WHAT YOU WILL DO
Repetition must be exact and must stop with the line bearing "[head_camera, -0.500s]". It begins at the first line of the records and includes no pictures.

──────────────────────────────

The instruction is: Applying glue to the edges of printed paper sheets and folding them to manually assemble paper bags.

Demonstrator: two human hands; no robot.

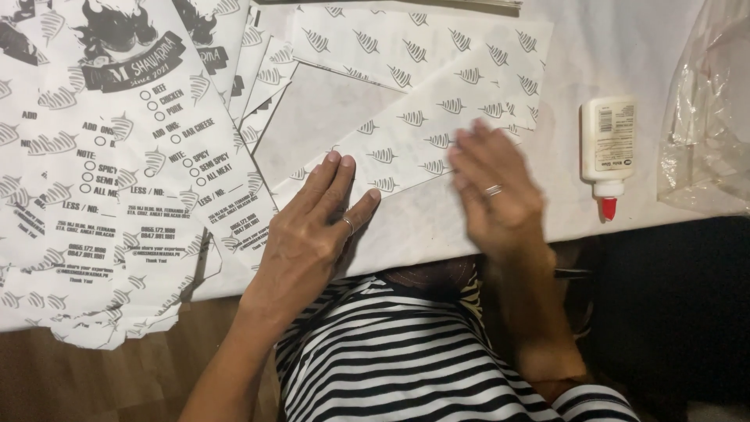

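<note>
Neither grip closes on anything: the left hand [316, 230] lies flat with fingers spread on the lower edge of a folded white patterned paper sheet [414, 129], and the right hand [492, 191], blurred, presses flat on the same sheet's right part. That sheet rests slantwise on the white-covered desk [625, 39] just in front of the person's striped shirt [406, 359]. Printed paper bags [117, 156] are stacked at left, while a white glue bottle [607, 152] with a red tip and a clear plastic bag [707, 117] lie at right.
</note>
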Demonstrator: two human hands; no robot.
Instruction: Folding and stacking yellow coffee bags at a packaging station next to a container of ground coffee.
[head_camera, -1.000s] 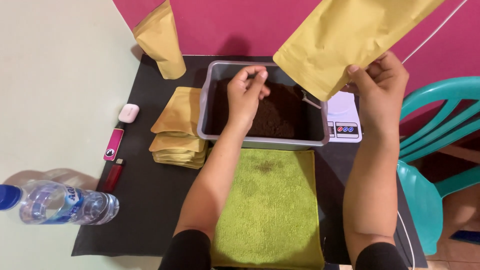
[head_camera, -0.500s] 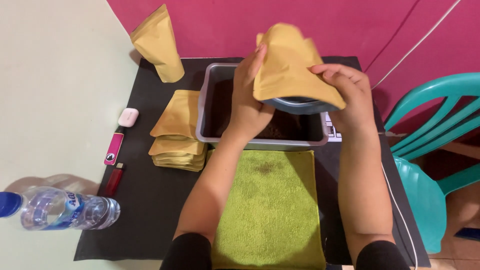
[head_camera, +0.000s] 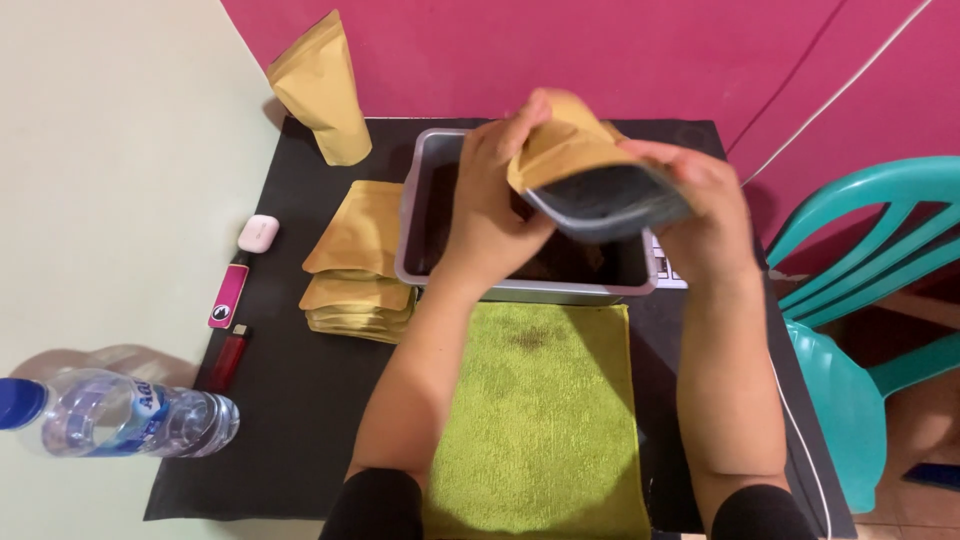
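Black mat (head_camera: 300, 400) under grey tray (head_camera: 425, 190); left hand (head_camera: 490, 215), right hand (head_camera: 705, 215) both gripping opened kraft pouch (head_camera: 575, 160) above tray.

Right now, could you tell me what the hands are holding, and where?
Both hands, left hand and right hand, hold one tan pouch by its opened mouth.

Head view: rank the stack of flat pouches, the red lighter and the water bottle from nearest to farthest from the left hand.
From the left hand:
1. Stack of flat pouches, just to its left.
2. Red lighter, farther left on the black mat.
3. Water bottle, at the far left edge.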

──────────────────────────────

RESPONSE TO THIS TASK
The instruction is: Applying glue to the edges of printed paper sheets and folding them to manually assemble paper bags.

Demonstrator: two human hands; no robot.


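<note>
Neither grip closes on anything: the left hand [316, 230] lies flat with fingers spread on the lower edge of a folded white patterned paper sheet [414, 129], and the right hand [492, 191], blurred, presses flat on the same sheet's right part. That sheet rests slantwise on the white-covered desk [625, 39] just in front of the person's striped shirt [406, 359]. Printed paper bags [117, 156] are stacked at left, while a white glue bottle [607, 152] with a red tip and a clear plastic bag [707, 117] lie at right.
</note>
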Demonstrator: two human hands; no robot.
Instruction: Folding and stacking yellow coffee bags at a packaging station next to a container of ground coffee.
[head_camera, -1.000s] 
[head_camera, -0.500s] 

The output is finished and nothing more is needed.